• **WORK ITEM**
The listing below holds a line with "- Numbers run" and a line with "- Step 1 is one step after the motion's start". Reproduce those two lines exactly, plus everything between them.

[[ RECORDS PROVIDED open ]]

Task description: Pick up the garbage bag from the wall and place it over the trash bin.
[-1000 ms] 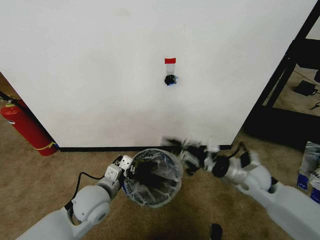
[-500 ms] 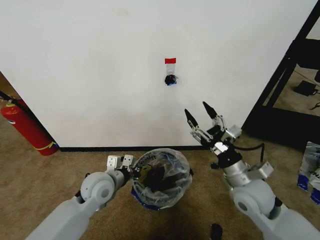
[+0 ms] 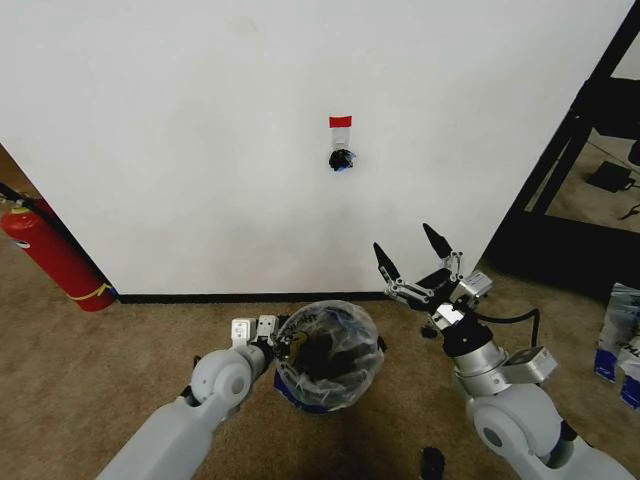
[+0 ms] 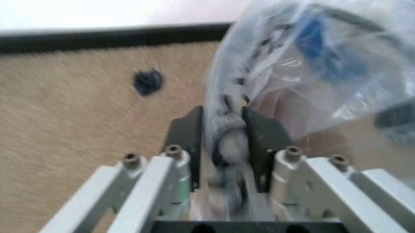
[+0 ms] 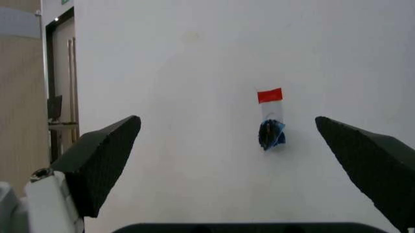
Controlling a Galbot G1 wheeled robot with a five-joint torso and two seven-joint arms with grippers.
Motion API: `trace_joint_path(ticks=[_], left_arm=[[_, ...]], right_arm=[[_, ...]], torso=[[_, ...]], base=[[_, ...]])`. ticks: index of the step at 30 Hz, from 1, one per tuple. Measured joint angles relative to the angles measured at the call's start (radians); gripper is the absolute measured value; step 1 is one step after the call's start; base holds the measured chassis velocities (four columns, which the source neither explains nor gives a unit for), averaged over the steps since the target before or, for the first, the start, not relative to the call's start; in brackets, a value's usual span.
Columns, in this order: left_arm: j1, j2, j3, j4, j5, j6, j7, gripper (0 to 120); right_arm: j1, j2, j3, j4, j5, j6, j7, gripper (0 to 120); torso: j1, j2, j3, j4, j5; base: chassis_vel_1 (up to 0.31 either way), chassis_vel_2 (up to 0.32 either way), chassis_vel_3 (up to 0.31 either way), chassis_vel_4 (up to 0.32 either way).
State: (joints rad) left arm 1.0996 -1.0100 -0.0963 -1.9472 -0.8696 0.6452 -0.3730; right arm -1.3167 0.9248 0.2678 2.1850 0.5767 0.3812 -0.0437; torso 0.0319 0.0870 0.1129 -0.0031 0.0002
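- Bag (image 3: 328, 342): drawn over the bin (image 3: 290, 389), which stands on the carpet (image 3: 80, 350) just out from the wall (image 3: 200, 150). Film balloons over the mouth; it is off the hook (image 3: 341, 159).
- Handling, judged: thin film, very light, limp, slippery and easily torn. It will not keep a shape and would likely spring back off the rim if let go slack.
- Best hold, judged: a gathered pinch of film at the rim edge, not the stretched middle.
- Left claw (image 4: 224, 141): closed on a bunched fold of the bag at the bin's left rim, the film pinched between both dark pads (image 4: 186, 133).
- Right claw (image 3: 411, 259): raised to the right of the bin, well apart from the bag, fingers spread wide and holding nothing. In the right wrist view it faces the wall, the hook (image 5: 270, 134) between its tips.
- Edges: the bin's right rim is unheld; whether film is tucked fully round it cannot be told.
- Room: open carpet in front and on both sides. The baseboard (image 3: 200, 297) is close behind the bin. An extinguisher (image 3: 55, 255) stands well to the left, a dark frame (image 3: 565, 150) to the right.
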Motion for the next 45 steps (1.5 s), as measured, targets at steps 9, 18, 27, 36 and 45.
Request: trace_joint_path(ticks=[9,18,27,36,45], left_arm=[[0.219,0.052,-0.2,-0.227,0.064,-0.036,0.036,61],[0.458,-0.113,-0.305,-0.38,0.564,-0.468,0.133,89],[0.599,-0.288,-0.423,-0.427,0.746,-0.735,0.199,100],[0.606,-0.323,-0.424,-0.451,0.723,-0.709,0.202,100],[0.603,-0.32,-0.421,-0.45,0.718,-0.704,0.202,100]], right_arm=[[-0.01,0.052,0.01,-0.023,-0.066,0.016,-0.007,100],[-0.205,0.17,0.152,-0.016,-0.265,0.04,0.05,100],[-0.416,0.353,0.212,-0.098,-0.435,0.162,0.078,100],[-0.414,0.388,0.186,-0.12,-0.474,0.168,0.139,100],[-0.411,0.385,0.184,-0.12,-0.471,0.166,0.139,100]], torso=[[0.0,0.0,0.0,0.0003,-0.0001],[0.0,0.0,0.0,-0.0006,-0.0002],[0.0,0.0,0.0,-0.0002,-0.0002],[0.0,0.0,0.0,0.0,-0.0002],[0.0,0.0,0.0,0.0,-0.0002]], base=[[0.0,0.0,0.0,0.0],[0.0,0.0,0.0,0.0],[0.0,0.0,0.0,0.0],[0.0,0.0,0.0,0.0],[0.0,0.0,0.0,0.0]])
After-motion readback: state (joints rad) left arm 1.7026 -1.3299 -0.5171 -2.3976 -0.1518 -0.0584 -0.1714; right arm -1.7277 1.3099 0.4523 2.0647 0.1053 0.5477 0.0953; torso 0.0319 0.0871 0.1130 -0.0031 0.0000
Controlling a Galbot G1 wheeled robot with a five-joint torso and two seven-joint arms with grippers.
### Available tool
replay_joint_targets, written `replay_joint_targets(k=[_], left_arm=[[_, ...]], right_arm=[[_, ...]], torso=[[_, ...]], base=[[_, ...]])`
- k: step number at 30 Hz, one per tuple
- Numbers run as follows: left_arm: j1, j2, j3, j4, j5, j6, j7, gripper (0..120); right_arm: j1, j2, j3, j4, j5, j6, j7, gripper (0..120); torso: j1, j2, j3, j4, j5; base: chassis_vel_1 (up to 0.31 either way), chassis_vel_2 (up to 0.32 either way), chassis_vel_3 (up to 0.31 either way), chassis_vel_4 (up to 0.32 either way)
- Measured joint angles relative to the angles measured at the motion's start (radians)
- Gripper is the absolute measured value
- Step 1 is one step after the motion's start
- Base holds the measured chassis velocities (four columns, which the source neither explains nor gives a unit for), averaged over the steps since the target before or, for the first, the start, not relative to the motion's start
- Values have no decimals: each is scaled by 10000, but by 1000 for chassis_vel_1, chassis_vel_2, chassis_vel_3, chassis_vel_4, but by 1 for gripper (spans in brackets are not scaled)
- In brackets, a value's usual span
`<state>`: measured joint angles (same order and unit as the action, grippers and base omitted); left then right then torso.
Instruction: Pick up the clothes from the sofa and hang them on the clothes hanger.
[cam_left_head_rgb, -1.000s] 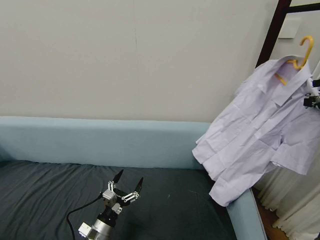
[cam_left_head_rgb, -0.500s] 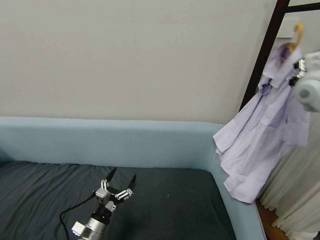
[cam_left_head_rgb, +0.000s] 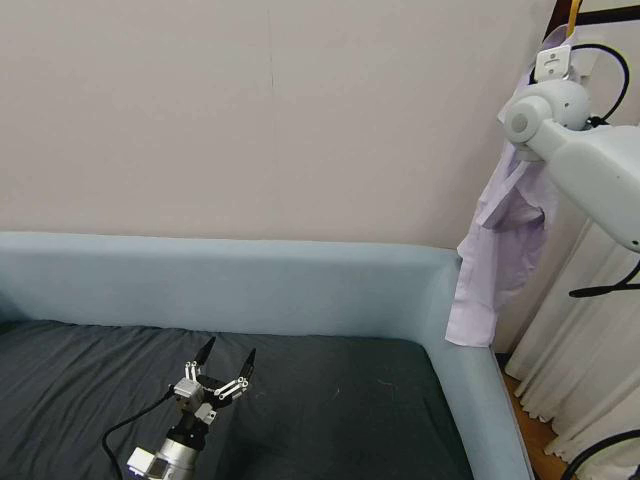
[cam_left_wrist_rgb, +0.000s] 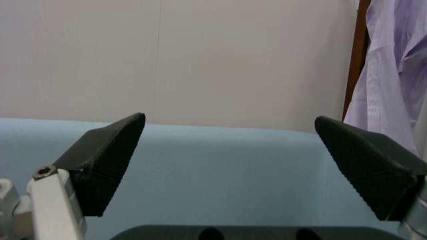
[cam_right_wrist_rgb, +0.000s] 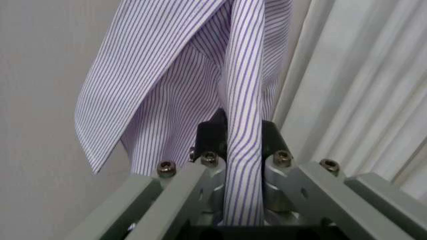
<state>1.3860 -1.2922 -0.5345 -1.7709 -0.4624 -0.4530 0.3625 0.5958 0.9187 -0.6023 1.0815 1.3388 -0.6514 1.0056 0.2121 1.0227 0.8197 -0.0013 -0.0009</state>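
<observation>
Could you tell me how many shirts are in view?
1: the shirt hangs beyond the right end of the sofa, pinched in the right gripper; others may be hidden.

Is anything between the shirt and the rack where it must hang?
Nothing visible does. The shirt hangs beside the rack's dark post, the right claw shut on a fold. The yellow hanger is cut off at the top edge, so whether it is hooked yet is unclear. The left claw is open over the sofa.
</observation>
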Motion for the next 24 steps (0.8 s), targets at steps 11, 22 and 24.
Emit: replay_joint_targets(k=[11,22,24], left_arm=[[-59,-5,54,-23,-1,-10,-6,100],[58,-65,15,-152,5,-97,-18,100],[115,-65,-8,-234,7,-98,-32,100]], right_arm=[[415,445,512,-1412,691,24,16,4],[370,450,748,-2000,833,-161,-279,4],[284,405,785,-1949,867,-242,-311,4]], torso=[[0,1,-1,-2,1],[-1,1,0,2,1],[0,1,0,2,1]], base=[[0,0,0,0],[0,0,0,0],[0,0,0,0]])
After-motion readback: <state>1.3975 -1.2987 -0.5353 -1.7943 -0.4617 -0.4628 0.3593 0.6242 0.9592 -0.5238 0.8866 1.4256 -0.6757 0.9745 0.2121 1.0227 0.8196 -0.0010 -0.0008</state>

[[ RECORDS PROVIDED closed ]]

• **RESPONSE TO THIS TASK**
- Numbers run as follows: left_arm: j1, j2, j3, j4, j5, j6, j7, gripper (0..120); right_arm: j1, j2, j3, j4, j5, j6, j7, gripper (0..120); torso: j1, j2, j3, j4, j5; base: chassis_vel_1 (up to 0.31 either way), chassis_vel_2 (up to 0.32 either way), chassis_vel_3 (up to 0.31 either way), chassis_vel_4 (up to 0.32 either way)
- Measured joint angles relative to the angles measured at the motion's start (radians)
- Gripper is the absolute measured value
- Step 1 is one step after the motion's start

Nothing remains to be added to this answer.